The median PFS was 13.2 months in the KEYTRUDA® group compared with 8.3 months in the ADCETRIS® group (HR=0.65, P=0.00271), suggesting an increase in PFS of 4.9 months with KEYTRUDA®. This benefit with KEYTRUDA® was observed in all subgroups tested, including those ineligible for ASCT (HR=0.61), those with primary refractory disease (HR=0.52), those who were ADCETRIS® naïve (HR=0.67), as well as those who received prior treatment with ADCETRIS® (HR=0.34). The ORR was 65.6% versus 54.2%, and the median Duration of Response was 20.7 months versus 13.8 months, in the KEYTRUDA® and ADCETRIS® groups respectively. Treatment Related Adverse Events were similar in both treatment groups and Grade 3-5 toxicities occurred in 19.6% of patients treated with KEYTRUDA® and 25% of patients treated with ADCETRIS®.

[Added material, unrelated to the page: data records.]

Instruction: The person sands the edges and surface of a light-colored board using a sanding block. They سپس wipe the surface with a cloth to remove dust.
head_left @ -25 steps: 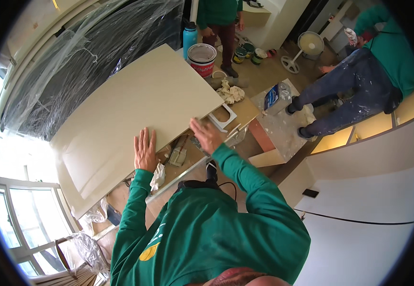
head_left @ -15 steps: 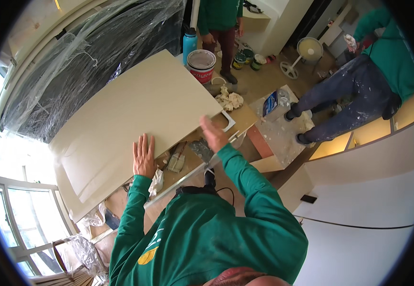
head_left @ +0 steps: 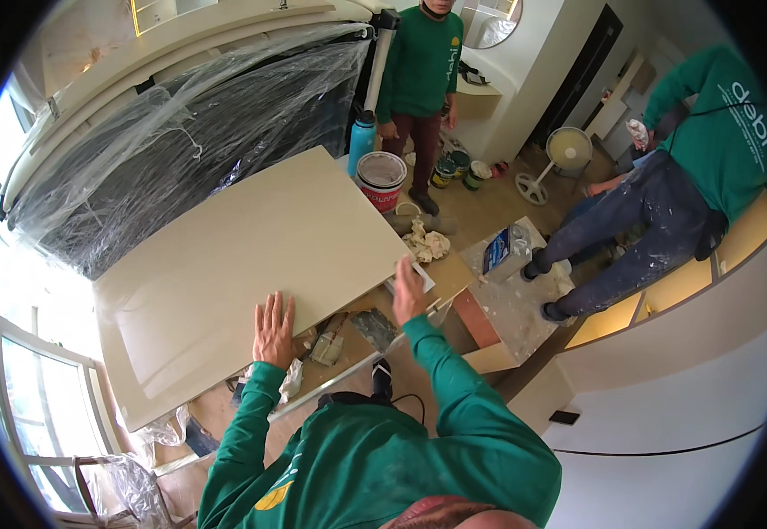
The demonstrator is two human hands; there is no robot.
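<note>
One large cream panel [head_left: 251, 273] lies tilted across the desk [head_left: 454, 273], overhanging toward 8 o'clock; the left hand [head_left: 274, 328] presses flat on its near edge with fingers spread, and the right hand [head_left: 407, 289] rests open at its 4 o'clock corner, neither clamped. With no closed grip, the panel could slide off. Count: one panel, one paint bucket [head_left: 381, 180], one blue bottle [head_left: 362, 139], two other people [head_left: 419, 70].

The big cream panel [head_left: 242, 264] looks smooth and matt, like painted board, with a faint sheen near its lower edge. Crinkled clear plastic sheeting [head_left: 189, 132] behind it shines glossy, and the crumpled rag [head_left: 425, 244] beside it is soft, paint-stained cloth.
</note>
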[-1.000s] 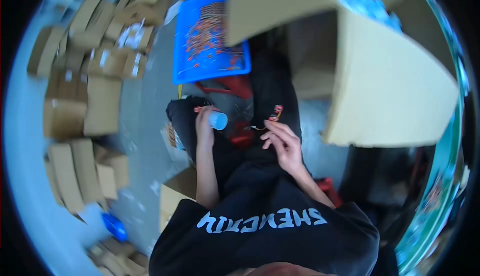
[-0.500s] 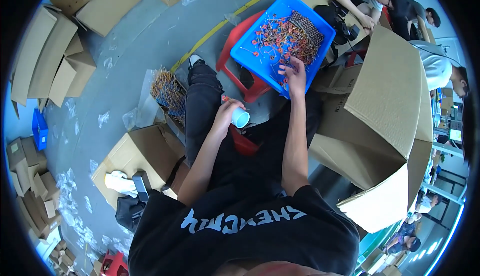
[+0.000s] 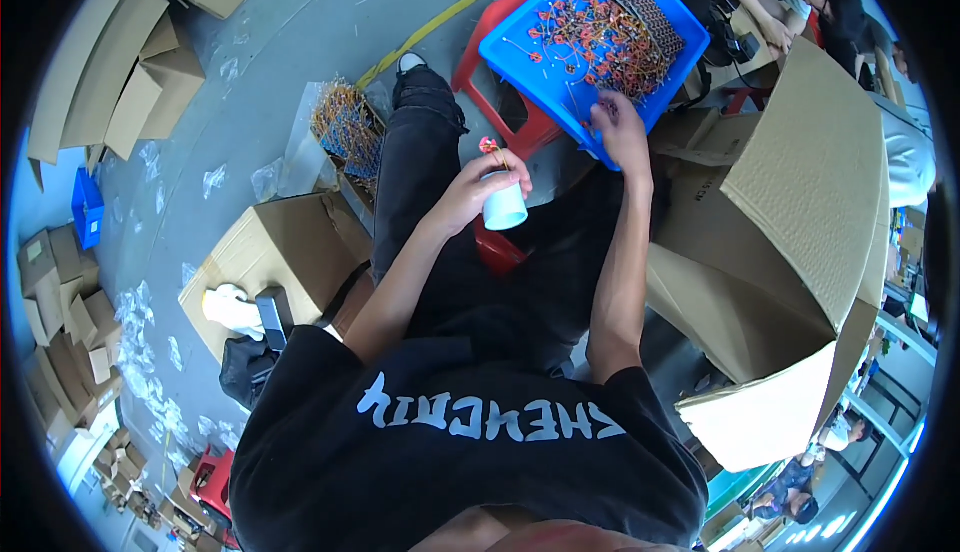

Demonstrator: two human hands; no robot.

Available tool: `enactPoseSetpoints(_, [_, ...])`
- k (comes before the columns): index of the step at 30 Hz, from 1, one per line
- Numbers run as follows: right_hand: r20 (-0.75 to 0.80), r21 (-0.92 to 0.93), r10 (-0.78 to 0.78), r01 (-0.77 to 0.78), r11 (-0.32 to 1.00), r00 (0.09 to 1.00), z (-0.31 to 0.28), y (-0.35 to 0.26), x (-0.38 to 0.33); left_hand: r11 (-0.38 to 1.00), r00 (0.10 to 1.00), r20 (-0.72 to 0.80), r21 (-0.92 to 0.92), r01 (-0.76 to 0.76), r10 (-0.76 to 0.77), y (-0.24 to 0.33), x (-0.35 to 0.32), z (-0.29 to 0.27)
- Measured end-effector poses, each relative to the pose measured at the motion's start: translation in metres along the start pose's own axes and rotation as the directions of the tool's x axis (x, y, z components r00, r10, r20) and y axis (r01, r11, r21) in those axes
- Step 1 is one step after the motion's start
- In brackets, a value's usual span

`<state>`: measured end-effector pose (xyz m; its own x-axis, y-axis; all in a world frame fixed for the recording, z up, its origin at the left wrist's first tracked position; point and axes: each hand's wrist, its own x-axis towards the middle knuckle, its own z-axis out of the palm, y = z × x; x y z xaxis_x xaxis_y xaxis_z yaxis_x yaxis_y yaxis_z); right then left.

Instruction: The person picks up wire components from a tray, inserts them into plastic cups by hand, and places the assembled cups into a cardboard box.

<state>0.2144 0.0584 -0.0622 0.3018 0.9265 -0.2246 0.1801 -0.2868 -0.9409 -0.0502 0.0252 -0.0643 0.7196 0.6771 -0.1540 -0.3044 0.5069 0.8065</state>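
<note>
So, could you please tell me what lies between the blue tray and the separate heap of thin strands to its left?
In the head view, from the heap to the tray: the person's left leg, some grey floor, then the red stool.

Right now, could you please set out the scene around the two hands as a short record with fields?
Left hand: grip closed around a pale blue cup-like cylinder; a small red-headed piece shows above it
Right hand: over the near end of the blue tray; whether it holds anything is unclear
Tray contents: loose red-headed wire pieces
Beneath tray: red stool
Person's right: open cardboard box
</note>
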Motion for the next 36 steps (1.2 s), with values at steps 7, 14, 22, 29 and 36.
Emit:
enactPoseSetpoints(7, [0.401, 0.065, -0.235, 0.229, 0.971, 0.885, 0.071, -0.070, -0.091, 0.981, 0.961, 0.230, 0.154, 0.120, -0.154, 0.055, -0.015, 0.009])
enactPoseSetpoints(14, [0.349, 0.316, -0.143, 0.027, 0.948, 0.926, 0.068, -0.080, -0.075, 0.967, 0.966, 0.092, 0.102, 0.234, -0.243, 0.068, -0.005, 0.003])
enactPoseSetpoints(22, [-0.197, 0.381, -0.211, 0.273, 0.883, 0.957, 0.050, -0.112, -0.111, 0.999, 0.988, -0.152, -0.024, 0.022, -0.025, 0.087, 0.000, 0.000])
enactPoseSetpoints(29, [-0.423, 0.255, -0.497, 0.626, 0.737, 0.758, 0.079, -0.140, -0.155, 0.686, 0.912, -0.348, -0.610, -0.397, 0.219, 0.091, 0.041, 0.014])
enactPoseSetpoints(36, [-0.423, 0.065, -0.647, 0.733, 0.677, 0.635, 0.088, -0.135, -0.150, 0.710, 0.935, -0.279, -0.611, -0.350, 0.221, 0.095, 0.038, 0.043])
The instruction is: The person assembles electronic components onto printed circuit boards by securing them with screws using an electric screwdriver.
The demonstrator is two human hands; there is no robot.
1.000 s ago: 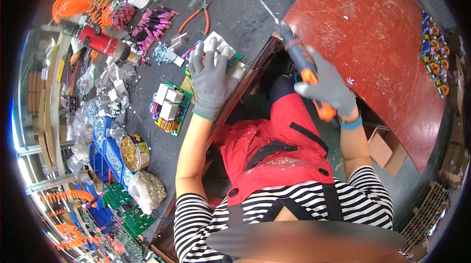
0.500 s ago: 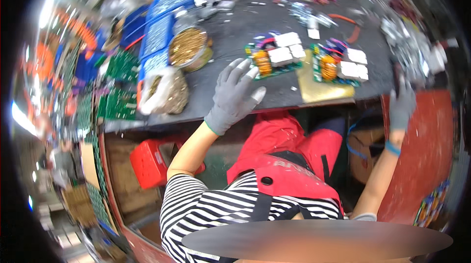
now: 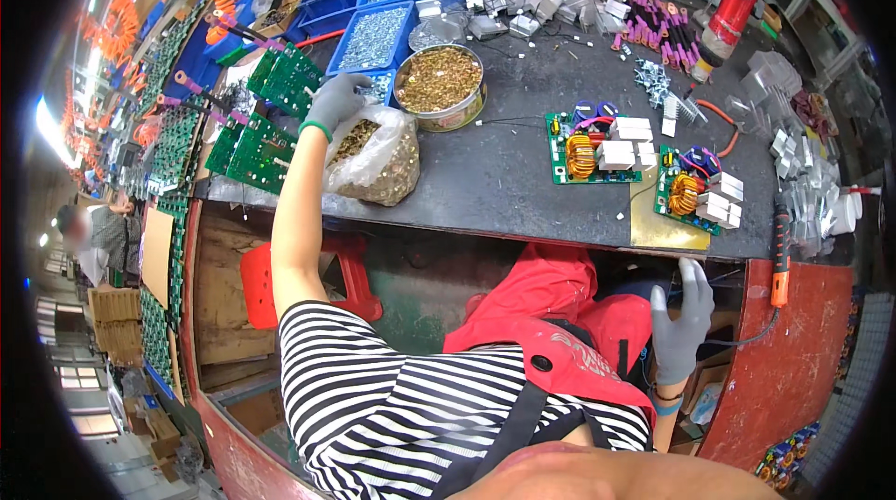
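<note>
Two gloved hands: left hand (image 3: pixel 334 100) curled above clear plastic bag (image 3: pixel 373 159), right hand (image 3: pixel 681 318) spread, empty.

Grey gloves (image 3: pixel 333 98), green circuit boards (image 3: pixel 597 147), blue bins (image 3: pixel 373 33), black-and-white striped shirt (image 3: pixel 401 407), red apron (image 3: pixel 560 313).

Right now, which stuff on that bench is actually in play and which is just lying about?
In play:
- left hand, gloved, reaching at the clear bag of brass parts
- green circuit boards beside that hand
- right hand, open, below the bench edge, holding nothing

Lying about:
- two populated boards
- round tin of brass parts
- blue trays of screws
- orange-handled tool
- red stool
</note>
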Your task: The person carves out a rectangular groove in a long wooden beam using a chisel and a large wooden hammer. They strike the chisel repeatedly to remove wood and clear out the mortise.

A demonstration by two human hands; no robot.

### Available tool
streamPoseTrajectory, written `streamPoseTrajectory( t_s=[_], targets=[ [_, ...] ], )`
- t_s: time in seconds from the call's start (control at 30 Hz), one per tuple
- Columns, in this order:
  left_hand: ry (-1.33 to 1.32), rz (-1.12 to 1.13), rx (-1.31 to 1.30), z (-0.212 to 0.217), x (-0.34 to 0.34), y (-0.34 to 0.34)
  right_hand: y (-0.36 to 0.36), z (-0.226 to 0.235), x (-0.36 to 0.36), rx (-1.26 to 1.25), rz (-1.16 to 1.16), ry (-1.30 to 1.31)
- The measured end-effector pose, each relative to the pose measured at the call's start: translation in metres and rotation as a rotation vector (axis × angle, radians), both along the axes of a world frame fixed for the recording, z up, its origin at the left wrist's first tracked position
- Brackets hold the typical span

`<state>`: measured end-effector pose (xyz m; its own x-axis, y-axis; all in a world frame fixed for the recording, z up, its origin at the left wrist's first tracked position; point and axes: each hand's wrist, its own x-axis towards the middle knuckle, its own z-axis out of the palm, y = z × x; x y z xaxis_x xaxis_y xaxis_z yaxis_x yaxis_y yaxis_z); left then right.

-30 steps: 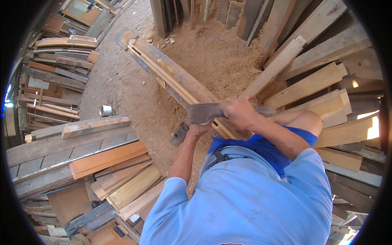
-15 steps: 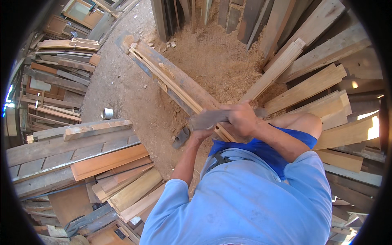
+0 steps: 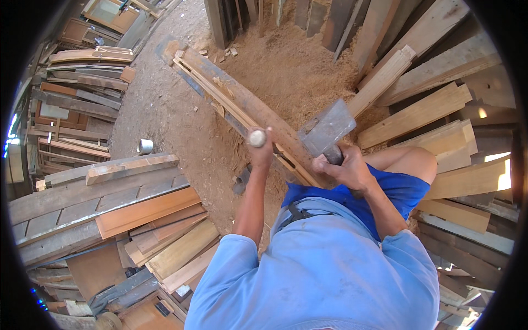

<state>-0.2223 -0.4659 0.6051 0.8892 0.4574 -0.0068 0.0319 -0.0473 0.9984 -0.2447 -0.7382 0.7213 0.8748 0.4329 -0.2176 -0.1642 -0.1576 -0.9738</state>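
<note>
My left hand (image 3: 262,155) is closed around an upright chisel; only the round pale end of its handle (image 3: 257,138) shows, and the blade is hidden below my fist. It stands over a narrow wooden strip (image 3: 220,104) with slots cut in it, lying along a thick plank (image 3: 253,110). In my right hand (image 3: 350,171) is the handle of a mallet. The grey, block-shaped mallet head (image 3: 328,129), smeared by motion, is apart from the chisel, to its right. The strip's near end lies by my blue shorts.
Wood shavings (image 3: 291,71) cover the ground beyond the plank. Boards (image 3: 418,115) lean on the right, and stacked planks (image 3: 148,214) lie at left. A metal can (image 3: 144,146) stands on the ground at left. A dark object (image 3: 241,180) lies beside my left forearm.
The mallet has moved from over my left hand to the right, and its head has turned. The chisel handle's end now shows in my left hand, which is slightly farther from me.
</note>
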Motion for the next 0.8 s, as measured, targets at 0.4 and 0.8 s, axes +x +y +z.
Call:
streamPoseTrajectory(
  t_s=[0.4,0.8],
  targets=[
    [-0.048,-0.277,0.141,0.049,0.033,-0.02,-0.012,0.063,0.007,0.105,-0.223,-0.269],
    [0.014,-0.3,0.214,0.043,0.036,-0.021,-0.023,0.092,0.014,0.084,-0.379,-0.353]
  ],
)
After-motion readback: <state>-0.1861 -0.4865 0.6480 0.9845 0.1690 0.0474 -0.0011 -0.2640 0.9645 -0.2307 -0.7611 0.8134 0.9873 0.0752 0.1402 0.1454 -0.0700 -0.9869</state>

It was concluded that among patients with Relapsed/Refractory Classical Hodgkin Lymphoma, KEYTRUDA® was superior to ADCETRIS®, with a statistically significant and clinically meaningful improvement in PFS across all subgroups tested, and with safety consistent with previous reports. The authors added that KEYTRUDA® should be considered the preferred treatment option and the new standard of care in this patient population.
KEYNOTE-204: Randomized, open-label, phase III study of pembrolizumab (pembro) versus brentuximab vedotin (BV) in relapsed or refractory classic Hodgkin lymphoma (R/R cHL). Kuruvilla J, Ramchandren R, Santoro A, et al. Presented at: 2020 ASCO Virtual Scientific Program; May 29, 2020. J Clin Oncol 38: 2020 (suppl; abstr 8005).